As explained, the clustering method used in package
evprof is Gaussian Mixture Models clustering. This method
is sensible to outliers since it tries to explain as most as possible
all the variance of the data, which results to wide and non-specific
Gaussian distributions (clusters). Therefore evprof
package provides different functions to detect and filter outliers. At
the same time, it is also recommended to perform the clustering process
in a logarithmic scale, to include negative values to originally
positive variables. The logarithmic transformation can be done in most
of functions, setting the log
argument to
TRUE
.
Here we have a set of sessions of example,
noisy_set
:
noisy_set <- sessions_divided %>% # Obtained from the "Get started" article
filter(Disconnection == "Home", Timecycle == "Friday") # Friday Home
plot_points(noisy_set, size = 0.2)
We set the start
parameter at 06:00:
options(
evprof.start.hour = 6
)
And we can plot it in logarithmic scale to visualize the areas of the plot where outliers are:
plot_points(noisy_set, size = 0.2, log = T)
Cutting sessions
If we see a part of the graph that consists clearly of outlying
points, then we can cut directly the sessions below or above this
specific limit using the function cut_sessions()
. This
function lets to configure the Connection Duration limits
(connection_hours_min
and
connection_hours_max
) and the Connection Start limits
(connection_start_min
and
connection_start_max
). If we want to make the division in
logarithmic scale it is important to set the argument
log = TRUE
.
noisy_set <- noisy_set %>%
cut_sessions(connection_hours_min = 1.5, connection_start_min = 2.5, log = T)

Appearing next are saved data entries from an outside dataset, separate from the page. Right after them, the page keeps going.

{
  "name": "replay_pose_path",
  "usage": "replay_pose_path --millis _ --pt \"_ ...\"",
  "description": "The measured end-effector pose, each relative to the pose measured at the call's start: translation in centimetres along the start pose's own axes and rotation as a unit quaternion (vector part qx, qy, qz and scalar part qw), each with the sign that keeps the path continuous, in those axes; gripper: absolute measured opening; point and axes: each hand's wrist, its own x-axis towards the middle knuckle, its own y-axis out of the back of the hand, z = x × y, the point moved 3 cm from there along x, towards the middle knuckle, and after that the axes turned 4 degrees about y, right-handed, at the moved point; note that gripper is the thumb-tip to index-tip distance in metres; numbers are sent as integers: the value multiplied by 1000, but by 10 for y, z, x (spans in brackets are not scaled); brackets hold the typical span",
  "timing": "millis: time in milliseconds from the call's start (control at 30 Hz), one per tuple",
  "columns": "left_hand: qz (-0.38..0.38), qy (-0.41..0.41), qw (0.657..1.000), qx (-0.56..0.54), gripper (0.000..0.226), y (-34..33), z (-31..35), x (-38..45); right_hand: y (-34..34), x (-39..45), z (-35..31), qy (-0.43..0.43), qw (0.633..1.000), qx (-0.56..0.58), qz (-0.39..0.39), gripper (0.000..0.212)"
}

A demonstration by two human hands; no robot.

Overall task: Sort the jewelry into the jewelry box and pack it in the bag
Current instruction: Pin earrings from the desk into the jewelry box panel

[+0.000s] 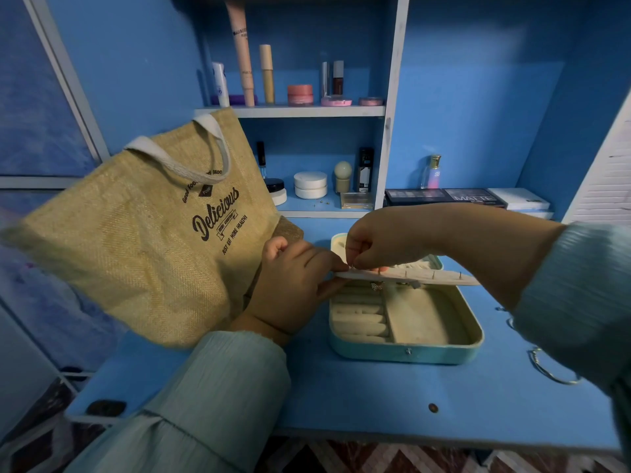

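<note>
An open teal jewelry box [406, 351] with a cream lining sits on the blue desk. Above it a cream earring panel [440, 278] is held level, with several earring posts sticking up through it. My left hand [290, 285] pinches the panel's left end. My right hand [382, 244] pinches a small earring post at the panel's left part. Small jewelry hangs under the panel. A burlap tote bag [150, 240] printed "Delicious" stands left of the box. A thin silver bangle [549, 370] lies on the desk at the right.
Shelves behind hold cosmetics: tubes, jars [310, 184] and a perfume bottle [431, 172]. Eyeshadow palettes [444, 197] lie at the back right. Tiny studs [321, 201] rest on the lower shelf. A coin-like disc [433, 407] lies near the desk's front edge.
</note>
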Motion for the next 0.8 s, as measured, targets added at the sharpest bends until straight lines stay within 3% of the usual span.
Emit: replay_pose_path --millis 233,800 --pt "-9 7 1000 21 23 4 2 1 0 4 -2 16 999 -41 9 21" --pt "-43 35 998 22 27 4 2 3 -1 0 -5 2 999 -22 40 24"
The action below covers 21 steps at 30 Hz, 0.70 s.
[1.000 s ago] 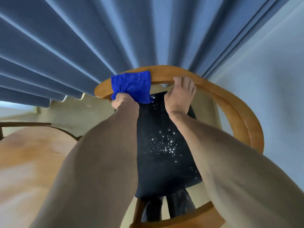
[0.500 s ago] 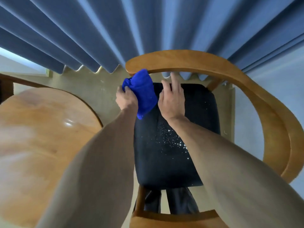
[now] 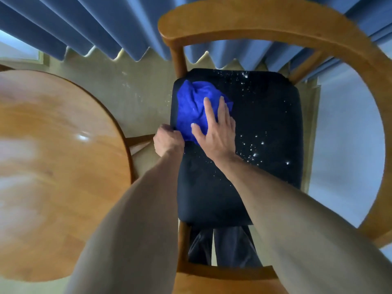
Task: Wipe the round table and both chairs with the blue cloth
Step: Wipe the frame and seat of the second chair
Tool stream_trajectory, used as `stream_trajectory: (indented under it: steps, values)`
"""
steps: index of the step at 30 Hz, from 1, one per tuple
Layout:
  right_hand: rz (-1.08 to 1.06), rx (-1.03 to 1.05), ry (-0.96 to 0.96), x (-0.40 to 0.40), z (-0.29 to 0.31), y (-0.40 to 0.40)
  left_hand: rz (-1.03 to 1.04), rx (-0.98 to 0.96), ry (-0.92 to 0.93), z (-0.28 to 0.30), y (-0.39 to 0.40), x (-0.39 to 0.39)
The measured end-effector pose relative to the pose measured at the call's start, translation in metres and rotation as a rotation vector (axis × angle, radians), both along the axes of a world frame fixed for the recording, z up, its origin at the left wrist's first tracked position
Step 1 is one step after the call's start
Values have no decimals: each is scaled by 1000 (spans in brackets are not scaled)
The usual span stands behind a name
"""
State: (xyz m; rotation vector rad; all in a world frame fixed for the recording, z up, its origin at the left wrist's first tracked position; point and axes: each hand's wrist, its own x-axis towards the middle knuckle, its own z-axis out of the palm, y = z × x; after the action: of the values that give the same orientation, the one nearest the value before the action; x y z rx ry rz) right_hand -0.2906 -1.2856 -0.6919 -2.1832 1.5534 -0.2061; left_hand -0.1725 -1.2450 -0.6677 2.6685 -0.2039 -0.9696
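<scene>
The blue cloth (image 3: 191, 102) lies crumpled on the rear left of the chair's black seat (image 3: 265, 115). My right hand (image 3: 216, 132) rests flat on the cloth's near right part, fingers spread. At the seat's left edge, my left hand (image 3: 167, 141) is closed in a fist on the cloth's near corner. White specks (image 3: 254, 153) dot the seat's right and rear parts. The chair's curved wooden back rail (image 3: 275, 24) arcs around the far and right sides. The round wooden table (image 3: 53, 155) stands to the left.
Blue pleated curtains (image 3: 95, 24) hang behind the chair and table. A pale wall (image 3: 339, 145) is close on the chair's right. My dark trouser legs (image 3: 222, 247) show below the seat's front edge. More white specks lie on the floor (image 3: 137, 92) between table and chair.
The cloth came down from the back rail onto the seat. My right hand left the rail and now lies flat on the cloth. My view tilted down over the seat.
</scene>
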Motion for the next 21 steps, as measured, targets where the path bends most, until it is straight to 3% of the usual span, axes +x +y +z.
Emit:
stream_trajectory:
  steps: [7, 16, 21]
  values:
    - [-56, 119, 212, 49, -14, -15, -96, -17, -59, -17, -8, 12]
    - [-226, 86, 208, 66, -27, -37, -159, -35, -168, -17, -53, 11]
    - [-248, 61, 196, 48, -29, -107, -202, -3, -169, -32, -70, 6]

plot_points(noisy_set, size = 0.2, log = T)
Noise cleaning with DBSCAN clustering
The DBSCAN (Density-based spatial clustering of
applications with noise) clustering method is widely used for dividing
data sets according to density zones. In this case, this method has been
used to detect the outliers, i.e the data points outside of the main
density zones. Package evprof proposes the function
detect_outliers
with the purpose of classify a certain
noise threshold of noise. The main arguments of this function
are MinPts
, eps
(DBSCAN parameters) and
noise_th
(noise threshold, in %). The function
detect_outliers
allows you to configure just the
MinPts
and noise_th
to automatically find the
eps
value.
Usually values around of MinPts = 200
and
noise_th = 2
are recommended, but you could configure an
iteration to find the best combination according to the plot obtained
with function plot_outliers
. First, let’s create a table
with all combinations of MinPts
and noise_th
values you want:
.MinPts <- c(10, 50, 100, 200)
.noise_th <- c(1, 3, 5, 7)
dbscan_params <- tibble(
MinPts = rep(.MinPts, each = length(.noise_th)),
noise_th = rep(.noise_th, times = length(.MinPts))
)
print(dbscan_params)
Now let’s run the iteration to create a plot for every combination
(using purrr::pmap
function):
plots_list <- pmap(
dbscan_params,
~ noisy_set %>%
detect_outliers(MinPts = ..1, noise_th = ..2, log = T) %>%
plot_outliers(log = T, size = 0.2) +
theme(legend.position = "none")
)
You can save the plots in a pdf for a proper visualization, using
cowplot::plot_grid
function.
ggsave(
filename = 'my_noise_detection.pdf',
plot = cowplot::plot_grid(
plotlist = plots_list, nrow = 4, ncol = 4, labels = as.list(rep(.MinPts, each = length(.noise_th)))
),
width = 500, height = 250, units = "mm"
)
From all these plots, we see that the the higher the
MinPts
is, the more center-focused is the final clean
cluster. This is not a valid approach for all data sets, so the value of
MinPts
must be defined properly in every case. In this
case, we decide that a good compromise solution is a value of
MinPts
of 200 and a noise threshold of
5%:
plots_list[[15]]